PROBLEM: This exercise asks for the whole listing to be restated exactly.

RECORDS PROVIDED:
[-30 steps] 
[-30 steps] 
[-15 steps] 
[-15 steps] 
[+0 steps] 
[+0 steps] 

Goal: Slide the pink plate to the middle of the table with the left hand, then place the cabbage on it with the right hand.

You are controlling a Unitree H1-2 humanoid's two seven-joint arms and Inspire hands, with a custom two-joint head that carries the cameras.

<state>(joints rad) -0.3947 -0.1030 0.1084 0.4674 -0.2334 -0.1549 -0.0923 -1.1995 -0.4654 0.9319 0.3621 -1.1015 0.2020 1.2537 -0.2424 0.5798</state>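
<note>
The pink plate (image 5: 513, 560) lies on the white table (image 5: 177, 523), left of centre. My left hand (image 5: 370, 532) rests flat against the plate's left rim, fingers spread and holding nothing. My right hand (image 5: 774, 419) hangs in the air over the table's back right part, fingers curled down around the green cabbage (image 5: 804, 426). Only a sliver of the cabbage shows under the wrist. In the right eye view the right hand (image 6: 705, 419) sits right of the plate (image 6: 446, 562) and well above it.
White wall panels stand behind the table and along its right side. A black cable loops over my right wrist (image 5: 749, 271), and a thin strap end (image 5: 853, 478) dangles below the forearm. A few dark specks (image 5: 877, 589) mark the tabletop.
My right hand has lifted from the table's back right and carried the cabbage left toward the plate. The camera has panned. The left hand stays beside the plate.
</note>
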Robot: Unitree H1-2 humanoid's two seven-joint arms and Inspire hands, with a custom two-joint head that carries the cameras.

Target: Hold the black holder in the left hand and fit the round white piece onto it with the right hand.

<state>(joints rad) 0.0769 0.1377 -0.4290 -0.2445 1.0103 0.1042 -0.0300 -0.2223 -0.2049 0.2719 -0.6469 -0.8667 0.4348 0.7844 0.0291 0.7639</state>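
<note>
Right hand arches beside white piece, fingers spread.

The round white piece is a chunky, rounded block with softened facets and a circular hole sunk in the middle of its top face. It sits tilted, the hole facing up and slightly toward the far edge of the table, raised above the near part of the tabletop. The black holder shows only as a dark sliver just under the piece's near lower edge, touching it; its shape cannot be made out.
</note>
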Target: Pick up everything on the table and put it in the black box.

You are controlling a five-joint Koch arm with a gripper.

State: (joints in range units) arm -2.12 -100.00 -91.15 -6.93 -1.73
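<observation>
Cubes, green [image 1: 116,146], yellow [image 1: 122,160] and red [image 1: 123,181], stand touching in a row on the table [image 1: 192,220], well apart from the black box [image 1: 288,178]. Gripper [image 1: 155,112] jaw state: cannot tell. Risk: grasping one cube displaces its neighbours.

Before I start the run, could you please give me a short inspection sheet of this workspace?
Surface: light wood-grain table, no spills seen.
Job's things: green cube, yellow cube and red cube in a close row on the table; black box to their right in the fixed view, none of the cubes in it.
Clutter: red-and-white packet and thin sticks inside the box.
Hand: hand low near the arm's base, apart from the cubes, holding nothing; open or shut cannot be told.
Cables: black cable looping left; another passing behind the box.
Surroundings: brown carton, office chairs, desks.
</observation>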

YOUR SOLUTION:
[-30 steps] 
[-30 steps] 
[-15 steps] 
[-15 steps] 
[+0 steps] 
[+0 steps] 

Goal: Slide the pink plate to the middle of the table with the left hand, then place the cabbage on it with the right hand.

You are controlling a Unitree H1-2 humanoid's two seven-joint arms and Inspire hands, with a custom two-joint head that carries the cameras.

<state>(joints rad) -0.3947 -0.1030 0.1084 0.4674 -0.2334 -0.1549 -0.0923 -1.1995 -0.4654 0.9319 0.3621 -1.1015 0.2020 1.2537 -0.2424 0.5798</state>
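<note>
The pink plate (image 5: 513, 560) lies on the white table (image 5: 177, 523), left of centre. My left hand (image 5: 370, 532) rests flat against the plate's left rim, fingers spread and holding nothing. My right hand (image 5: 774, 419) hangs in the air over the table's back right part, fingers curled down around the green cabbage (image 5: 804, 426). Only a sliver of the cabbage shows under the wrist. In the right eye view the right hand (image 6: 705, 419) sits right of the plate (image 6: 446, 562) and well above it.
White wall panels stand behind the table and along its right side. A black cable loops over my right wrist (image 5: 749, 271), and a thin strap end (image 5: 853, 478) dangles below the forearm. A few dark specks (image 5: 877, 589) mark the tabletop.
My right hand has lifted from the table's back right and carried the cabbage left toward the plate. The camera has panned. The left hand stays beside the plate.
</note>
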Robot: Unitree H1-2 humanoid's two seven-joint arms and Inspire hands, with a custom two-joint head that carries the cameras.

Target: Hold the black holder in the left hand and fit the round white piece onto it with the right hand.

<state>(joints rad) 0.0769 0.1377 -0.4290 -0.2445 1.0103 0.1042 -0.0300 -0.2223 -0.2049 0.2719 -0.6469 -0.8667 0.4348 0.7844 0.0291 0.7639</state>
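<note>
Right hand arches beside white piece, fingers spread.

The round white piece is a chunky, rounded block with softened facets and a circular hole sunk in the middle of its top face. It sits tilted, the hole facing up and slightly toward the far edge of the table, raised above the near part of the tabletop. The black holder shows only as a dark sliver just under the piece's near lower edge, touching it; its shape cannot be made out.
</note>
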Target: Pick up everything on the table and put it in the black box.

You are controlling a five-joint Koch arm with a gripper.

State: (joints in range units) arm -2.12 -100.00 -91.15 -6.93 -1.73
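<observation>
Cubes, green [image 1: 116,146], yellow [image 1: 122,160] and red [image 1: 123,181], stand touching in a row on the table [image 1: 192,220], well apart from the black box [image 1: 288,178]. Gripper [image 1: 155,112] jaw state: cannot tell. Risk: grasping one cube displaces its neighbours.

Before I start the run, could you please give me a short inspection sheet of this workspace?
Surface: light wood-grain table, no spills seen.
Job's things: green cube, yellow cube and red cube in a close row on the table; black box to their right in the fixed view, none of the cubes in it.
Clutter: red-and-white packet and thin sticks inside the box.
Hand: hand low near the arm's base, apart from the cubes, holding nothing; open or shut cannot be told.
Cables: black cable looping left; another passing behind the box.
Surroundings: brown carton, office chairs, desks.
</observation>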

The answer requires nothing more.